Cloudera AI overview

Machine learning has become one of the most critical capabilities for modern businesses to grow and stay competitive today. From automating internal processes to optimizing the design, creation, and marketing processes behind virtually every product consumed, machine learning models have permeated almost every aspect of our work and personal lives.

Machine learning development is iterative and complex, made even harder because most machine learning tools are not built for the entire machine learning lifecycle. Cloudera AI accelerates time-to-value by enabling data scientists to collaborate in a single unified platform that is all inclusive for powering any AI use case. Purpose-built for agile experimentation and production machine learning workflows, Cloudera AI manages everything from data preparation to MLOps, to predictive reporting. You can solve mission critical machine learning challenges along the entire lifecycle with greater speed and agility to discover opportunities which can mean the difference for your business.

Each Cloudera AI Workbench enables teams of data scientists to develop, test, train, and ultimately deploy machine learning models for building predictive applications all on the data under management within the enterprise data cloud. Cloudera AI Workbench support fully-containerized execution of Python, R, Scala, and Spark workloads through flexible and extensible engines.

AI applications

Analytical Applications provide a place to host long running applications within a Cloudera AI project.

While Cloudera AI offers a place for Data Scientists to perform advanced analytics and models into production, Analytical Applications provides a place to host long running applications within a Cloudera AI project. This opens up a larger group of users to the insights discovered in Cloudera AI. Applications can be built with a variety of frameworks like Flask and Streamlit. They run within their own isolated compute instance which keeps them from timing out and they take advantage of ML Runtimes. Applications are accessible to users through the web. Applications can be for a variety of use cases like hosting interactive data visualizations or providing a UI frontend for a deployed mode in Cloudera AI.

Exploratory Data Science

Cloudera AI enables data practitioners to discover, query, and easily visualize their data sets all within a single user interface.

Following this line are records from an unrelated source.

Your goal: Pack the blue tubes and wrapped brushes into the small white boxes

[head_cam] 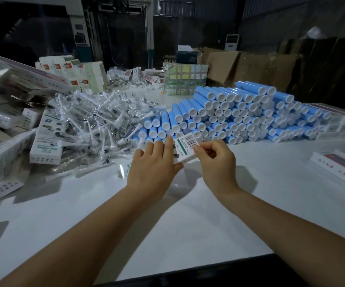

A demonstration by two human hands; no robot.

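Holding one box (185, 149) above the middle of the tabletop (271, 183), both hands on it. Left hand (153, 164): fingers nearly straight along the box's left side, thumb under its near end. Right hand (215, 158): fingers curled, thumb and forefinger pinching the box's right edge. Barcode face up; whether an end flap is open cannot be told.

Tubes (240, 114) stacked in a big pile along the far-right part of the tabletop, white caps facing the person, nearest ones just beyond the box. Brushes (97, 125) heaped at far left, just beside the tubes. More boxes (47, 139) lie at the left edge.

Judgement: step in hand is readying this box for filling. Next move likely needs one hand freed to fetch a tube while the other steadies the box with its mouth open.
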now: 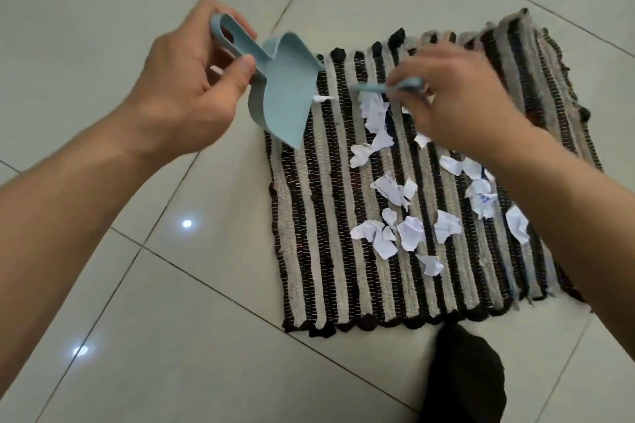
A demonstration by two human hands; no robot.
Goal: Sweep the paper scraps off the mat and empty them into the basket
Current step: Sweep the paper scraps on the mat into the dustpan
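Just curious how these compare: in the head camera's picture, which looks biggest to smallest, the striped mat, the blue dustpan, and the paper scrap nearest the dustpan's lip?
1. Striped mat, by far the largest.
2. Blue dustpan, though it is raised nearer the camera, which enlarges it.
3. Paper scrap, smallest.

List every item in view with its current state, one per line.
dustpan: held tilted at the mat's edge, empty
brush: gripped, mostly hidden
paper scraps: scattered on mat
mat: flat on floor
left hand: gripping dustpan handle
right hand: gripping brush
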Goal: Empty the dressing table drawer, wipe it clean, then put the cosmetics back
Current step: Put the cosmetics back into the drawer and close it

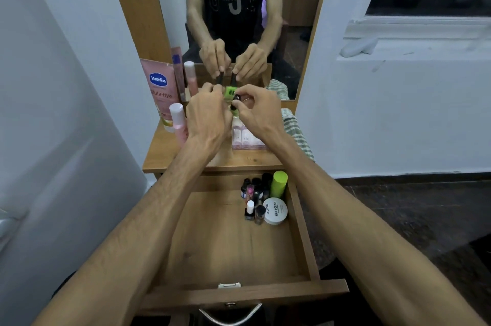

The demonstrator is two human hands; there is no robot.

The beginning of every data science project begins with finding and understanding the data you need. Cloudera AI brings all the tools you need for exploratory data analysis together in a single UI so that data practitioners don't have to jump between applications, and IT does not have to support multiple tools. Cloudera AI provides users with a view of available data assets that they can connect to, a SQL editor to query those data sources, and an easy-to-use drag-and-drop visualization tool to understand your data and communicate insights.

ML Ops

Cloudera AI enables users to deploy machine learning and other models into production.

Cloudera AI enables users to deploy machine learning and other models into production, either as a batch process through the Jobs functionality, or as near-real-time REST APIs using the Models functionality. In addition, Cloudera AI provides a number of features to help maintain, monitor and govern these models in production. The Model Governance feature ensures that every deployed Model is tracked in the Cloudera Data Catalog, and allows the user to specify which data tables were used to train the model in order to provide model-data lineage. Deployed Models have a built-in dashboard for monitoring technical metrics relating to deployed Cloudera AI Models, such as request throughput, latency, and resource consumption. Additionally, users can track arbitrary business metrics relating to each inference event, and match the results with delayed metrics from a data warehouse or from other source using an automatically generated UUID. By analyzing these metrics, the user can assess the model for aggregated metrics such as accuracy on an ongoing basis.

Core capabilities

This section details the core capabilities for Cloudera AI.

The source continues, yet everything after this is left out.